Beside him, Thor was looking around slowly, and he didn't look happy. In fact, he looked like he'd eaten something that had rotted.
"I know it's a lot…," Loki said, trailing off. Even his voice sounded tiny and insignificant in this massive chamber.
"A lot," Thor echoed a moment later. "Uh-huh." Another minute passed. "Loki…you know this is pointless…right? It would take…years, decades even, to read all of this. And you don't even know if what you're looking for actually exists. And if it does exist, and by some…completely inexplicable coincidence you somehow manage to find it…what if it doesn't say what you think it'll say? I mean…what if Tyr and Sorkvir are right?"
Loki didn't answer immediately. He couldn't. His jaw started to tremble. He turned around to face Thor instead of the cavernous basement. "Why don't you just say what you mean."
Thor looked at him in apparent confusion. "I think I just did."
"You think Tyr and Sorkvir are right. You think magic is the same as…as poison, or caustic chemicals."
"Father and Mother both use magic, Loki, of course I don't think it's the same as poison. But no, I don't think it should be used at the Trials. The Trials don't test magic."
"If you'd been able to use magic, you would have."
"I would not," Thor responded sharply.
"Yes, you would have. Because you wanted to win. You're just jealous because I did win."
"Jealous? Jealous? You failed, Loki. You think I'm jealous? You broke the rules and now you're paying the price and that's not my fault!"
"What rules?! You don't get to go around making up rules after the fact, or enforcing rules you never explained. They don't throw people in prison and write down a law that they broke after the fact. That's not fair. It's not right. And you keep saying you're going to help me but you've never really been on my side in this. And I'm tired of it. If you're not on my side then you shouldn't even be here. I'll do it myself." Loki paused to huff out an angry breath. "I know I have to convince Finnulfur. But you're my brother, Thor. And my best friend. I shouldn't have to convince you."
Loki stood there glaring at Thor, nose flaring with his rapid breathing, and Thor's gaze flickered and fell. He worked his left hand up behind his neck and rubbed. "I'm sorry, Loki. You're right. You shouldn't have to. You don't have to. They should have told you the rules.
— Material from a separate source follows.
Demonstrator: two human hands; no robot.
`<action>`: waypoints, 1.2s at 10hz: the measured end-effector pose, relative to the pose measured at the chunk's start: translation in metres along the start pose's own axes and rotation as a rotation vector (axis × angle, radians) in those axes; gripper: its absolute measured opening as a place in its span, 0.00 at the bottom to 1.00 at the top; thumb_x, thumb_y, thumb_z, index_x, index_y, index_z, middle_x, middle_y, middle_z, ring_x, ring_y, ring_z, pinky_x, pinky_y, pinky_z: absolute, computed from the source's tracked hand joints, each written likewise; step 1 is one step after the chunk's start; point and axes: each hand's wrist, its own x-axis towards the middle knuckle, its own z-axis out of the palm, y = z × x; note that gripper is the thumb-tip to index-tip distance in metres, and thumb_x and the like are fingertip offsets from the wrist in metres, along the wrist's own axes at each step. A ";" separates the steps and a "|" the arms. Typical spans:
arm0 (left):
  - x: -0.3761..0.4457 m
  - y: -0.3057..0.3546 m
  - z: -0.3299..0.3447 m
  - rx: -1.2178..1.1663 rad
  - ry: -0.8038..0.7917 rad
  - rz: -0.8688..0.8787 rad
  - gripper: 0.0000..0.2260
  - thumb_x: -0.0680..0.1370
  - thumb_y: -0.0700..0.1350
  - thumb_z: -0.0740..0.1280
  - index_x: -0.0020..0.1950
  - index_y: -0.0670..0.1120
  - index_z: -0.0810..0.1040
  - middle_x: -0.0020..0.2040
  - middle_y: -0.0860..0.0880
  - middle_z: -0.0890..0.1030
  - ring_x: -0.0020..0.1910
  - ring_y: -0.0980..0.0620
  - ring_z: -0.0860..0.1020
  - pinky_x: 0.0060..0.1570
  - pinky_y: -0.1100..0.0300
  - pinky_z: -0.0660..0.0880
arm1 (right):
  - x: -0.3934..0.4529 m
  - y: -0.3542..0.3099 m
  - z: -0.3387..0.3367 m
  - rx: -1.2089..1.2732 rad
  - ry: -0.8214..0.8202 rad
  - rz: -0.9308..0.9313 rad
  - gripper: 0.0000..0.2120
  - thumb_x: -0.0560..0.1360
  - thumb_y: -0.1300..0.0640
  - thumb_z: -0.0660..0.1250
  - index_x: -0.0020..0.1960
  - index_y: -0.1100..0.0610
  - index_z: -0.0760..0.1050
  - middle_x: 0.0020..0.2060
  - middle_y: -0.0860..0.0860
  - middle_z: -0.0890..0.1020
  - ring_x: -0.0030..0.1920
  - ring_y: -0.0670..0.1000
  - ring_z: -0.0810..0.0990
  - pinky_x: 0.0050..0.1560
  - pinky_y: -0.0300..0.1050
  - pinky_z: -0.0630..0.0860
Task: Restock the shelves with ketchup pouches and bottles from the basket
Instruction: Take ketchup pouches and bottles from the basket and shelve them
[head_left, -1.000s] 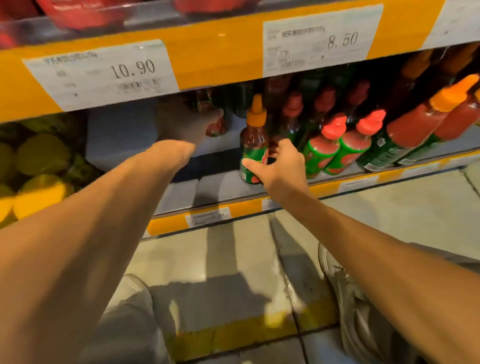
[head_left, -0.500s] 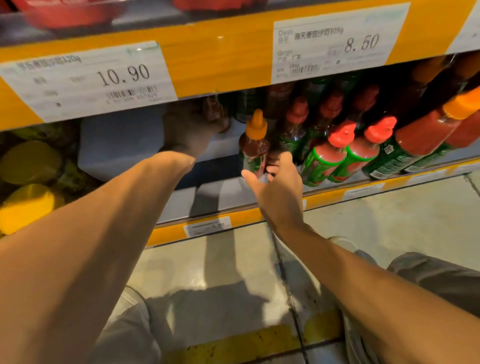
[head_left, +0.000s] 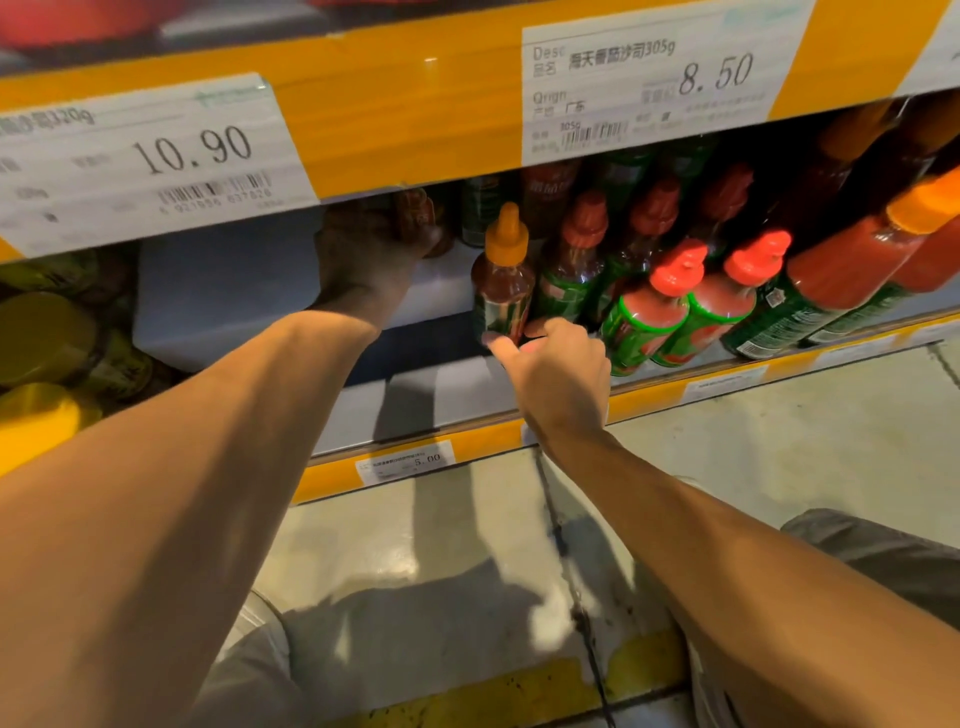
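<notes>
My left hand (head_left: 363, 254) reaches deep under the upper shelf and grips a ketchup bottle (head_left: 415, 218) with a red label, mostly hidden by my fingers and the shelf edge. My right hand (head_left: 556, 369) holds the base of a ketchup bottle with an orange cap (head_left: 504, 280), upright on the lower shelf (head_left: 415, 410). To its right stand rows of red-capped ketchup bottles (head_left: 654, 306) with green labels. The basket is out of view.
An orange shelf rail (head_left: 415, 104) with price tags 10.90 and 8.50 overhangs the bottles. Larger orange-capped bottles (head_left: 852, 265) lean at the right. Yellow-lidded jars (head_left: 47, 338) fill the left. A white box (head_left: 223, 296) sits behind my left arm. My knees and shoes are on the floor below.
My right hand has slid deeper with the orange-capped bottle, closing around its base. My left hand has stayed at the back with its bottle. The view moved closer to the shelf.
</notes>
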 end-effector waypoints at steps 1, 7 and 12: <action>0.005 -0.007 0.000 0.033 -0.011 0.031 0.19 0.72 0.43 0.78 0.59 0.37 0.81 0.54 0.43 0.83 0.55 0.48 0.81 0.58 0.56 0.77 | 0.001 -0.001 -0.001 -0.003 -0.004 -0.003 0.23 0.74 0.37 0.71 0.48 0.58 0.80 0.45 0.55 0.82 0.51 0.60 0.79 0.43 0.45 0.64; -0.147 0.023 -0.078 0.350 -0.125 -0.161 0.17 0.81 0.61 0.59 0.54 0.49 0.79 0.47 0.48 0.83 0.49 0.47 0.78 0.45 0.56 0.68 | -0.066 -0.030 -0.104 0.014 -0.209 -0.176 0.15 0.78 0.45 0.68 0.60 0.53 0.74 0.54 0.51 0.80 0.54 0.55 0.79 0.53 0.51 0.77; -0.284 0.160 -0.338 0.420 0.238 -0.010 0.17 0.75 0.67 0.63 0.48 0.56 0.80 0.43 0.58 0.83 0.47 0.52 0.81 0.50 0.52 0.78 | -0.209 -0.190 -0.222 0.150 -0.478 -0.636 0.08 0.76 0.48 0.72 0.51 0.48 0.76 0.43 0.44 0.80 0.43 0.46 0.80 0.50 0.50 0.79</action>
All of them." He closed the distance between them and the hand that had been on his neck came to rest on Loki's. "Brothers first. All else and all others second. I am on your side, and I will never leave it." He turned to the side, letting his arm fall around Loki's shoulders. He looked around him, nodding slowly, with that determined look in his eyes that he got right before a bout of sparring he knew would be particularly challenging. "Where do you want me to start?"
The intense emotions drained away as quickly as they'd risen up as Loki basked in Thor's pledge and the clear conviction behind it, trusting it in a way he hadn't fully with Thor's previous offers of support, and giddiness took its place. It wasn't like Loki had expected to be dealing with this many books, either. "Do you see that red one, on that shelf over there?" Loki asked, holding out his arm to point.
Thor made a show of leaning in and carefully matching his eyeline to Loki's outstretched finger. "Next to the two black ones?"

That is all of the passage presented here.